Observo, de passagem, à guisa de curiosidade, que o título do livro “Para uma menina com uma flor” batizou, originalmente, um poema famoso de Vininha (veja quanta intimidade a minha!), posteriormente musicado. É um dos textos mais lindos de Vinícius. Se você não o conhece, procure-o na internet e o leia. Caso contrário... Você não sabe o que está perdendo.
O livro em questão, observe-se, não trata apenas de apelidos. Contém várias crônicas, escritas entre 1941 e 1966, que abordam uma variedade de temas, como o pós-guerra, alguns costumes e comportamentos típicos do carioca, a Avenida Atlântica etc.etc.etc.
No texto que nos interessa particularmente Vinicius observa, em determinado trecho: “Aqui no Rio, então, se o sujeito não tiver sido muito bem feitinho, a régua e compasso, dificilmente o seu defeito ou modo peculiar de ser passará despercebido ao olho do carioca. Aliás, também não adianta muita perfeição, haja visto o excesso de linha daquele indivíduo sempre ultra-engomado, que lhe valeu para sempre o apelido de Carretel”. Ou seja, é aquela famosa história: se correr, o bicho pega; se ficar... o bicho come”.

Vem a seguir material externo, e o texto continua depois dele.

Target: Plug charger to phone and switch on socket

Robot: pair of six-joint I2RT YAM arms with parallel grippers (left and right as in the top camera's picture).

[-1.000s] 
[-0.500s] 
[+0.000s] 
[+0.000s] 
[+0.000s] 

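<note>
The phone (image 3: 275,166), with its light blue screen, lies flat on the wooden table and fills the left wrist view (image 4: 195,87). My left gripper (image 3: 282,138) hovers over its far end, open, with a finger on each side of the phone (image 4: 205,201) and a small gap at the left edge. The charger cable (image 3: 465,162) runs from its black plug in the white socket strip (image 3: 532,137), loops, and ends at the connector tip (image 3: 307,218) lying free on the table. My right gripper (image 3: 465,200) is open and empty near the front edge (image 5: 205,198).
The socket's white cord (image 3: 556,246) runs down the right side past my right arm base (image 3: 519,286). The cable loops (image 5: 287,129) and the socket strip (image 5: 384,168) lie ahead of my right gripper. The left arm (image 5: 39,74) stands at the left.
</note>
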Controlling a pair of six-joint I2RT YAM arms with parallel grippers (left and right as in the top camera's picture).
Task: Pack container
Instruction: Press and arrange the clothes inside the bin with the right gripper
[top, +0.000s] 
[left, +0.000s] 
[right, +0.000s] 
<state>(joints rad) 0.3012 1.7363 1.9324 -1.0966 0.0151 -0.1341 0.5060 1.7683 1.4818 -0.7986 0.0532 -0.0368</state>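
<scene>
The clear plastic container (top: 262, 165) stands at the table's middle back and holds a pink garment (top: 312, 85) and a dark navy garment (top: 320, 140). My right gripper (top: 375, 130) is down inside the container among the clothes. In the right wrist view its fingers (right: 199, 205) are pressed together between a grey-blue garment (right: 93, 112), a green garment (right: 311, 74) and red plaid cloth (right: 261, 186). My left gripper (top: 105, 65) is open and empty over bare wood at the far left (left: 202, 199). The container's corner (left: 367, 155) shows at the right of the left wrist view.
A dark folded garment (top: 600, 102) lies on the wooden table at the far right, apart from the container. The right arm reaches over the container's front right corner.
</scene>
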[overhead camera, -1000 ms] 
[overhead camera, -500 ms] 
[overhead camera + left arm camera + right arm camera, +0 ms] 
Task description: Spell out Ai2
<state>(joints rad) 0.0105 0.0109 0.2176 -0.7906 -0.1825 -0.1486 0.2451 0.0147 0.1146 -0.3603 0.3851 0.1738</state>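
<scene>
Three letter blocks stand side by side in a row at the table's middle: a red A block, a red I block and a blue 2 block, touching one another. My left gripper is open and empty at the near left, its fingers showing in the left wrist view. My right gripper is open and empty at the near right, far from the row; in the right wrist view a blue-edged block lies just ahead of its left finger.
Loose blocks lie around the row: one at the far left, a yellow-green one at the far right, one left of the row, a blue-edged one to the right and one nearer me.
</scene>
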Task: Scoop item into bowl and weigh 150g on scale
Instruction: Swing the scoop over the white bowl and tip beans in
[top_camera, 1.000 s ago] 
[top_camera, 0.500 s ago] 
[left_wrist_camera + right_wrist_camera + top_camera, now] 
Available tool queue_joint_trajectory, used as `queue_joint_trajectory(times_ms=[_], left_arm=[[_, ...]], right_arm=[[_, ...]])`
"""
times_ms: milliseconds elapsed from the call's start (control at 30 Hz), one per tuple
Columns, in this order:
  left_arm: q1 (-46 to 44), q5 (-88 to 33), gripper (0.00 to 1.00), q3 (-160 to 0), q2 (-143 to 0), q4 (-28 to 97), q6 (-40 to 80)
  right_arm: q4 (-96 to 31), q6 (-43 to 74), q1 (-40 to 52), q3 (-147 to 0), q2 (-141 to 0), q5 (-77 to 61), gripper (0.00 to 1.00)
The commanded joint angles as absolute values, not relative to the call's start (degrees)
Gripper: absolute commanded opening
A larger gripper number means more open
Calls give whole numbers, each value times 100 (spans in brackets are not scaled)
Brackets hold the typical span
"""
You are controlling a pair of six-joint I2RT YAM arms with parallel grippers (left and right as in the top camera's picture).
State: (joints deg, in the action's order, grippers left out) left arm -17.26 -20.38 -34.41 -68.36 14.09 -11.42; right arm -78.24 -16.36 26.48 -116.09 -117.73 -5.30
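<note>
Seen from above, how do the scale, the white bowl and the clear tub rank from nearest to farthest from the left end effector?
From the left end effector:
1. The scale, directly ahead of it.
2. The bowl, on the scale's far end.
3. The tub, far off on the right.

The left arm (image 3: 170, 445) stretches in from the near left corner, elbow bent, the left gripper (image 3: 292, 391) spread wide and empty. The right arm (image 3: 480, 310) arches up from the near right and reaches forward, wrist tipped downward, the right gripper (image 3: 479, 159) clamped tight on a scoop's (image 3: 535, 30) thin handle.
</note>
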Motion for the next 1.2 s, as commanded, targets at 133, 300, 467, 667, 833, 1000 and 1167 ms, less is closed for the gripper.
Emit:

Por isso, amigo, não se irrite (se puder) quando alguém tentar lhe impingir um rótulo diferente do que você possui desde o nascimento. Se for pejorativo, ria com seu desafeto (mesmo que se trate de um sorriso amarelo) e desarme-o, dessa maneira, deixando-o sem graça, com cara de idiota. Talvez (mas somente talvez, note bem), ele fique sem ação e desista de apelidá-lo.
Em caso contrário... se for um apelido desses sonoros, criativos e originais, não seja bobo. Faça dele uma grife e o divulgue aos quatro ventos, como fizeram Lula e Pelé, entre outros. Mas tenha o pequeno cuidado (apenas esse “detalhe”) de acrescentar a ele um conjunto de virtudes e aptidões que o distingam da plebe ignara. Fácil, não é mesmo?!